Treves, 16th March.—Upon the arrival of the news that the Rhenish assembly had again voted in favour of Jewish Emancipation, with a large majority, the congregation of this place distributed a quantity of fuel among the poor of the city, and an address of thanks was voted to the upper assembly. The congregation of Coblentz, also, when this event became known, sent four hundred dollars to the Institution for the Blind.—Jewish Chronicle.

The Russian Jews.—Another sudden and portentous change in the condition of the Jews in the Russian Empire is affected by a new regulation.—“St. Petersburgh, 14th Feb. The latest bulletin of laws issued by the Emperor of Russia contains a new regulation, which dissolves all laws hitherto existing; in reference to the Jews of the empire.
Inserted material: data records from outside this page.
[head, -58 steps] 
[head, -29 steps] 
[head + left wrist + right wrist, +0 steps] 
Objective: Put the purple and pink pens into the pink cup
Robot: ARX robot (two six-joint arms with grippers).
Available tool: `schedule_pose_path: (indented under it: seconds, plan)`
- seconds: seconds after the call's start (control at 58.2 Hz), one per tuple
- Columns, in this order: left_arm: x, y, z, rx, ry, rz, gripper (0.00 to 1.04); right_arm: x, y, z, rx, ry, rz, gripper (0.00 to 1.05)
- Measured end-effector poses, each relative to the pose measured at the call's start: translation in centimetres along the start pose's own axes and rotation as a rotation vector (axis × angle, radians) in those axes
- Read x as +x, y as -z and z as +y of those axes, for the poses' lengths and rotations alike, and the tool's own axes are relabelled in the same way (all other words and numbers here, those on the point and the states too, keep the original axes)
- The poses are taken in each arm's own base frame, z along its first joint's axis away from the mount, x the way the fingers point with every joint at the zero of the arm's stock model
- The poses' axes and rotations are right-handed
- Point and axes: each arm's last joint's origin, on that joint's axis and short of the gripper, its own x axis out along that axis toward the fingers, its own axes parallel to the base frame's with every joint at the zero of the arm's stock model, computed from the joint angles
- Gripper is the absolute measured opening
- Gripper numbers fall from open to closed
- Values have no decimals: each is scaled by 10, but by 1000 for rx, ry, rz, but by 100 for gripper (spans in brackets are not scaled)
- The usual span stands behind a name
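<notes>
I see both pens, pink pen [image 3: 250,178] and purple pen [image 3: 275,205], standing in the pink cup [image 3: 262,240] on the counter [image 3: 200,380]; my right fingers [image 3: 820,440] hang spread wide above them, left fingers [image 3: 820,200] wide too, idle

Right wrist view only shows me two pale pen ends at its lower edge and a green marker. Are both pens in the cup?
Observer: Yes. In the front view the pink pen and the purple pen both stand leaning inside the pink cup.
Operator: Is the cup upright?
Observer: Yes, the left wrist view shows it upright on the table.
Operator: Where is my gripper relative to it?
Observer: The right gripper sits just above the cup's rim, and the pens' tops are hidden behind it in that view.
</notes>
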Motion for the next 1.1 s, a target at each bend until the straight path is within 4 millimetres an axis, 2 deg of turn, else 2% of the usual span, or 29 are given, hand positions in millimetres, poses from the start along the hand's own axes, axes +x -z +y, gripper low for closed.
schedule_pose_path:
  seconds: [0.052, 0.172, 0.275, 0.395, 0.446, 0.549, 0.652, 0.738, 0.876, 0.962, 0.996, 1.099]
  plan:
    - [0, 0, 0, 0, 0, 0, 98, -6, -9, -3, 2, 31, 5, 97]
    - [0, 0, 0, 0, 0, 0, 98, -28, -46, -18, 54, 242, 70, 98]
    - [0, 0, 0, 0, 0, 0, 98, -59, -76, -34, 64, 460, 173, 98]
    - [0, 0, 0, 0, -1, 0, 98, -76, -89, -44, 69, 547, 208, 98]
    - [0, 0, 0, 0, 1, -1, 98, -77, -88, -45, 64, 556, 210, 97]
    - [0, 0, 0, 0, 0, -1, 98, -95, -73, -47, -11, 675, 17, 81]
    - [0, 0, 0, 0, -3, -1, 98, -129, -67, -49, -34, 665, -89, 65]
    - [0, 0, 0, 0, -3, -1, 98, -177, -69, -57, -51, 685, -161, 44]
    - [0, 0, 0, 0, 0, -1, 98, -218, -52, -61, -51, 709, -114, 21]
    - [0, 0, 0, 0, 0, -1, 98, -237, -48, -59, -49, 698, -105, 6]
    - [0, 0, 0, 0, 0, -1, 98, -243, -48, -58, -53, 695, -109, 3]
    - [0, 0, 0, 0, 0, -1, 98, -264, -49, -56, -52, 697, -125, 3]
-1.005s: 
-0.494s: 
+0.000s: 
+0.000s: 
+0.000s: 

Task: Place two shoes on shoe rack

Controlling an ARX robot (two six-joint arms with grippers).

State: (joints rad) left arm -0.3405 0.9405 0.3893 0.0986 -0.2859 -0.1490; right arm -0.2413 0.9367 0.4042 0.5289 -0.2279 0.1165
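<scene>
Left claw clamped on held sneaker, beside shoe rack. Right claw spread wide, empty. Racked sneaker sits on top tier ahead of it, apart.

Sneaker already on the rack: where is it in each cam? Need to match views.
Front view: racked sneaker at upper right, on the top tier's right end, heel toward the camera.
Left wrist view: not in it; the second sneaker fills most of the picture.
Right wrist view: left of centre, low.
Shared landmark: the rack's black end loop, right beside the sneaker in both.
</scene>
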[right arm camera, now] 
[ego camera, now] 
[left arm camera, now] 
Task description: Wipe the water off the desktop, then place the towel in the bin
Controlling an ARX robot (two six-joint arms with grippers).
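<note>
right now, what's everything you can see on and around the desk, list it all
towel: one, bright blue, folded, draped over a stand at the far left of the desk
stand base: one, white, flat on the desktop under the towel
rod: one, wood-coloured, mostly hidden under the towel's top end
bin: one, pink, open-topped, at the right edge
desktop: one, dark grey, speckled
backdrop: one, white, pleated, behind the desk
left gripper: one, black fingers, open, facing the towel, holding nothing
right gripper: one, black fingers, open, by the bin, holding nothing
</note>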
Whether they reside in towns or in the country, they shall submit to all recognised laws of the country. From these will be exempt:—1. Those Jews living in or travelling through Riga, and the other towns of the Baltic provinces, with reference to their particular privileges.—2. Those Jews residing in Siberia, for whom distinct laws and regulations do exist.—3. Karaim (a sect of Jews, renowned for their strong adherence to the Mosaic faith, living in the southern Russian provinces).—4. Those Jews pursuing agriculture, who have not got their own laws. After the introduction of these regulations, no separate form of managing­laws, shall be permitted among the Jews in Russia. Their Kahals (the congregation managing-officers) shall all be dissolved, and the magistrates of the town have to attend to their affairs, and are obliged to keep a register of the Jews living under their jurisdiction, in which separate entries of all their trades are to be made. If a Jew makes any change in his trade or of his place of residence, it is at once to be entered in the register, to enable the government at all times to obtain information regarding his occupation and place of residence. No taxes shall be levied on them besides those lawful and general ones, except approved of by the government.”
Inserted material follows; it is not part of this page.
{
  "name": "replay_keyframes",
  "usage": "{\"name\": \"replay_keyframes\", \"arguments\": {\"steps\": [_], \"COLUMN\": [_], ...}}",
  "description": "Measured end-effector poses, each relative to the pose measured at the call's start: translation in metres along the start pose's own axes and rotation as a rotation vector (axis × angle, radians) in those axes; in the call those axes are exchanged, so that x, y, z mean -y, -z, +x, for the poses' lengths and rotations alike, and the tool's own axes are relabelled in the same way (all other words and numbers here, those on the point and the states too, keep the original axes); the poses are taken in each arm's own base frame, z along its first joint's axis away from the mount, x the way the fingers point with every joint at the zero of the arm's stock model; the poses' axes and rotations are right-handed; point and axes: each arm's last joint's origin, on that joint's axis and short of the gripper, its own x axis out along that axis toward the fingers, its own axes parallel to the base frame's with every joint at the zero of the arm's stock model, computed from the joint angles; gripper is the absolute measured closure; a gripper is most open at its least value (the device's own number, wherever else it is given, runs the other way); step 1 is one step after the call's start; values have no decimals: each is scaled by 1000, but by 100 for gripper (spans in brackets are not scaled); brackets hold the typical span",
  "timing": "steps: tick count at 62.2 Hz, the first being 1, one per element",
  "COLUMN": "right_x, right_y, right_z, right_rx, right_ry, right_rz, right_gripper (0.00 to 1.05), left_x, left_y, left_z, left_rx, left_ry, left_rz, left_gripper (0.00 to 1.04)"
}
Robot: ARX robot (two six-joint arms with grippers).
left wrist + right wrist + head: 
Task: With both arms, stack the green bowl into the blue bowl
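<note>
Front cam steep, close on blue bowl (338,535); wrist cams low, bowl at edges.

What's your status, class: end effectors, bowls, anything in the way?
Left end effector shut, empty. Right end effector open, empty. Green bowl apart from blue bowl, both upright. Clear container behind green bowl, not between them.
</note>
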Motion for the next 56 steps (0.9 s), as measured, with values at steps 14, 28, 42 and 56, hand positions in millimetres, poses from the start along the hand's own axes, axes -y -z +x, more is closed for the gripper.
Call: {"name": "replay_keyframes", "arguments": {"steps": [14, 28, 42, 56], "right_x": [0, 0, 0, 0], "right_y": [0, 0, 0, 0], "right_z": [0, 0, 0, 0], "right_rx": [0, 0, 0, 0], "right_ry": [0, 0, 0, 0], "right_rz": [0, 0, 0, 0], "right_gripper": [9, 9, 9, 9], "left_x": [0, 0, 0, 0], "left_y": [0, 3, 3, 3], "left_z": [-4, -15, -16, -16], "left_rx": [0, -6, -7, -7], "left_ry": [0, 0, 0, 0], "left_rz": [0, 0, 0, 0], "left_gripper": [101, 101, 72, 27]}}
The real scope and tendency of this sweeping measure is not apparent. If it be not a mere abolition of certain, varied regulations (to which the Jews in different provinces have hitherto been subject,) with a view to uniformity—considered as Jews—then the design is to assimilate them in every respect with other Russian subjects. Such a measure, although it be even kindly intended, appears to us to involve a revolution rather too sudden and too indiscriminate to be received as a blessing by the Kahals and their constituents. We anxiously wait their own report.—Voice of Jacob.
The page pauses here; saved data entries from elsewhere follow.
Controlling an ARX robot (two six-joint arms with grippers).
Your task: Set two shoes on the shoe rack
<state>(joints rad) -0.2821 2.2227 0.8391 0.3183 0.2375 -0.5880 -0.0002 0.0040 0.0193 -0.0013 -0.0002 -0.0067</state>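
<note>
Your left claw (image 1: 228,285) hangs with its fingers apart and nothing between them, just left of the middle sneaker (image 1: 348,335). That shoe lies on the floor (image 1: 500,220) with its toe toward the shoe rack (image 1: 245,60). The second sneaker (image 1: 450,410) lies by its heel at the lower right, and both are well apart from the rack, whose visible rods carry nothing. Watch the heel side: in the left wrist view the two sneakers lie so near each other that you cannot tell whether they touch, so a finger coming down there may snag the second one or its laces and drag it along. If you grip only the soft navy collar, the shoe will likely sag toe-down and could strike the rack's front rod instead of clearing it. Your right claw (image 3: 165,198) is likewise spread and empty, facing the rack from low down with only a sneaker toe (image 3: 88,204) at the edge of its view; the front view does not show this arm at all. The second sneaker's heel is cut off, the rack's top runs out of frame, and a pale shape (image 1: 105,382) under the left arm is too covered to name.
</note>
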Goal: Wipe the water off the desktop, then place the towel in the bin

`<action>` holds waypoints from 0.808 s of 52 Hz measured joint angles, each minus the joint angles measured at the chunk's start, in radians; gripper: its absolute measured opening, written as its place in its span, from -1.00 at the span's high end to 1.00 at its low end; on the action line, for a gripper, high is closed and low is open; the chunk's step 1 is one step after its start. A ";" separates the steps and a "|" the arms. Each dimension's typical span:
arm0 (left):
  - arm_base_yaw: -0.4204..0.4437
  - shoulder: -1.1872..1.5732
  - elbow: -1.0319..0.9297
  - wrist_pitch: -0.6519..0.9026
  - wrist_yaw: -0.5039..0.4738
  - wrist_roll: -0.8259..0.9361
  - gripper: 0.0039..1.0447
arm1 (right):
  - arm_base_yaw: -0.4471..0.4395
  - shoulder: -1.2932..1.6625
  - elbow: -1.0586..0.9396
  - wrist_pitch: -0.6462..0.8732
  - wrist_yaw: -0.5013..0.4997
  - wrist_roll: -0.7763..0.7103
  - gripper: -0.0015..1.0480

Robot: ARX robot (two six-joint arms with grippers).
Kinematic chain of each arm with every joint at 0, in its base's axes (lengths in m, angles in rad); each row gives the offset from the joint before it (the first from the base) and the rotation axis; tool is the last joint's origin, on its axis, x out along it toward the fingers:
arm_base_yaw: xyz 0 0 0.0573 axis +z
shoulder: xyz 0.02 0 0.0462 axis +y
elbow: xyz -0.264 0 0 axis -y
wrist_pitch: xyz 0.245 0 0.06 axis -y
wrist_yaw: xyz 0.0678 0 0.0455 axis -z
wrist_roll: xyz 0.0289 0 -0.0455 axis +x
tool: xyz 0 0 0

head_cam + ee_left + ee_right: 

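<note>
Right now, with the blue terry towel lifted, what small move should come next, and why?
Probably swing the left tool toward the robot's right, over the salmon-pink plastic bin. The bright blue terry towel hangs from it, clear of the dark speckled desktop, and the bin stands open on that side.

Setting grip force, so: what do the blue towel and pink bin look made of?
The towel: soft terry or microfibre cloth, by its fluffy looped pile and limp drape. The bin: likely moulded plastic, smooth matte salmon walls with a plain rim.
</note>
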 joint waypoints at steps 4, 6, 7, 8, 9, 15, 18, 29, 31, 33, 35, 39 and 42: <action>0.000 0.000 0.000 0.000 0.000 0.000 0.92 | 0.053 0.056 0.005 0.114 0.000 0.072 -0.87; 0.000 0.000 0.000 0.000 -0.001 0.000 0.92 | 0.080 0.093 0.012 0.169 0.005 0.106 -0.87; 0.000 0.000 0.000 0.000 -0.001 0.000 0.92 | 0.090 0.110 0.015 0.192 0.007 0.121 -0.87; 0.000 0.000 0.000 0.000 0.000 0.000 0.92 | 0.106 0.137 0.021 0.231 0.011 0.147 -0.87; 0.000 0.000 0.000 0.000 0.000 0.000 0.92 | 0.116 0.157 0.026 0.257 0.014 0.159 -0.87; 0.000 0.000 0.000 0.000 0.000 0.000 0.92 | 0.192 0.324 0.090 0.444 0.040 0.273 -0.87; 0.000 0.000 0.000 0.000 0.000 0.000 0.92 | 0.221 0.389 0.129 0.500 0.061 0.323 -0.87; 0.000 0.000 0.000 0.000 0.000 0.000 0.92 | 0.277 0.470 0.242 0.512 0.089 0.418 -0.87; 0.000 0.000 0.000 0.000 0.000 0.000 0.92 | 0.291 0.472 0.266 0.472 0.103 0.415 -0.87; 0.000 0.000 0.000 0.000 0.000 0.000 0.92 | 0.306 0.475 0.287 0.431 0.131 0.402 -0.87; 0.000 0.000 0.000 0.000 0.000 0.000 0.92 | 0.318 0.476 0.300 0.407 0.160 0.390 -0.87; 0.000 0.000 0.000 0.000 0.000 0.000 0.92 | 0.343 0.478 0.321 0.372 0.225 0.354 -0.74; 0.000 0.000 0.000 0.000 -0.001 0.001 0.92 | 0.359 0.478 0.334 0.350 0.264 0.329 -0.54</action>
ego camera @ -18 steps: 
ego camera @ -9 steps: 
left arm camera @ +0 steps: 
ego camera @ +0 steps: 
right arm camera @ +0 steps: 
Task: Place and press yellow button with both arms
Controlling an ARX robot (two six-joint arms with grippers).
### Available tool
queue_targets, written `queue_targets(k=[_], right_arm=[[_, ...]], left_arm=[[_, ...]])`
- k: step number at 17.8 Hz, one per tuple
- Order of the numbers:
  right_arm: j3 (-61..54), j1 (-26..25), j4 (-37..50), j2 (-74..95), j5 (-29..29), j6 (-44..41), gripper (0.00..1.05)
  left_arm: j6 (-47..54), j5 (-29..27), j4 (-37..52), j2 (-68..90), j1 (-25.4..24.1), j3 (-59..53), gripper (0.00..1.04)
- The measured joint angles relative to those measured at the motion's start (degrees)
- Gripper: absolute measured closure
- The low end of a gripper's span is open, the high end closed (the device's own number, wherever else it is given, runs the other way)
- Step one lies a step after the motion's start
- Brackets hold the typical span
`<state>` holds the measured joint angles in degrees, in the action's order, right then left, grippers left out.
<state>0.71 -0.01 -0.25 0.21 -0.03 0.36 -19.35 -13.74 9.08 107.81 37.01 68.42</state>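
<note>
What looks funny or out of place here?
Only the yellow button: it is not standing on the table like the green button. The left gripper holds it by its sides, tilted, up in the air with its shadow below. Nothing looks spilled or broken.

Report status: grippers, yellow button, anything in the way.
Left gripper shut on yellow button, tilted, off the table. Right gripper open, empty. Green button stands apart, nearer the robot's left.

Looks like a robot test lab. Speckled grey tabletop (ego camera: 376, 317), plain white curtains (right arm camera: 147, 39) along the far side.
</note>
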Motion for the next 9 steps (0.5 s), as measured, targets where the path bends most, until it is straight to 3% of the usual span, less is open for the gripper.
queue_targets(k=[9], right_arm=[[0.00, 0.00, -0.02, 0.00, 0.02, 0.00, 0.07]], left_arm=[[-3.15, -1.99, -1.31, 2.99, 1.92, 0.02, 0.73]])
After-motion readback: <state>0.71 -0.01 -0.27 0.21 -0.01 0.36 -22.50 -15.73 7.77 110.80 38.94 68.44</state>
The Jews in Silesia.—“The number of Jews in the province of Silesia amounted, towards the close of the year 1843, to 28,606, of whom 361 had not the rights of citizenship. Among these were 4,553 men, and 4,542 women, who either were, or had been, married; 5,357 males, and 5,212 females, under fourteen years of age; 7,913 males, and 8,530 females, between fourteen and sixty years; and 879 males, and 715 females, above that age. The number of Jews living in towns amounted to 21,647; in the country, to 6,959; in the district of Oppeln, to 15,560; in the district of Breslau, to 10,376; and in the district of Liegnitz, 2,670 Jews. Their occupations are specified as follows: 270 are physicians, teachers, and professors of arts and sciences; 272 live on their own property, on annuities, or pensions, without following any profession; 3,255 are engaged in trade; 1,150 (of whom in the district of Oppeln alone 924) are tavern and innkeepers; 669 exercise mechanical trades and occupations; 152 are engaged in husbandry, tilling of vines, and orcharding; 344 are horse-dealers, carriers, coachmen, brewers, and distillers. Besides the above, there were 1,266 apprentices; 181 who filled inferior public situations; 81 labourers; 625 servants; 481 recipients of alms, or inmates of hospitals or almshouses; 233 were without any apparent occupation and resources, some of whom gained a living by begging.”—Jew. Int.